Der berühmte Isenheimer Altar, der im Unterlinden-Museum im elsässischen Colmar ausgestellt wird, muss aufgrund von Protesten verändert werden. Mehrere vegane Museumsbesucher hatten sich über die bestialische Darstellung eines Lammes beschwert, dessen Blut direkt in einen goldenen Kelch fließt.
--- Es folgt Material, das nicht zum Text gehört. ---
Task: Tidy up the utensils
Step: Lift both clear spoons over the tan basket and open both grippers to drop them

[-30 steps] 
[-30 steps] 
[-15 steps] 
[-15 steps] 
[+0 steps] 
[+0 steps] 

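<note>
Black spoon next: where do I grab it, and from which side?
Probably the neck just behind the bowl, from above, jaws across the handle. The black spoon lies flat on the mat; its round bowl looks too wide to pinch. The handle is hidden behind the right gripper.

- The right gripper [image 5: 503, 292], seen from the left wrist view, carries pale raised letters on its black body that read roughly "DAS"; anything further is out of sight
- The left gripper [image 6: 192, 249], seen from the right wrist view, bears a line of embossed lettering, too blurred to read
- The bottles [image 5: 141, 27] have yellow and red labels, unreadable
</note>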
Pfarrerin Renate Bormann-Sauerbrei, Leiterin der EKD-Abteilung XI (Überflüssiges Gedöns und Kindische Probleme im In- und Ausland), begrüßt diese Maßnahme. Es könne nicht sein, dass die Kirche Gewalt gegen Tiere symbolisch fördere, sagte die engagierte Theologin, die aus Anlass des Interviews eigens ihren Marsch für das Recht auf Abtreibung unterbrochen hatte. Tatsächlich geht ihr der Protest noch nicht weit genug. „Direkt neben dem Lamm steht Johannes der Täufer, der sich nach biblischem Bericht von Heuschrecken ernährt haben soll. Soll so ein Tierfeind etwa Vorbild für uns Christen sein?“, fragt die Pfarrerin empört. Allerdings werde Johannes ja im weiteren Verlaufe der Geschichte glücklicherweise geköpft. Es sei fundamental wichtig, so die Lebensschützerin, dass dies als Strafe für seine falsche Ernährung wahrgenommen werde.

Wie genau die Entfernung des Lammes auf dem Gemälde vollzogen werden soll, ist noch unklar. Bormann-Sauerbrei schlägt vor, die Stelle zu übermalen und durch einen Grünkohl-Smoothie zu ersetzen.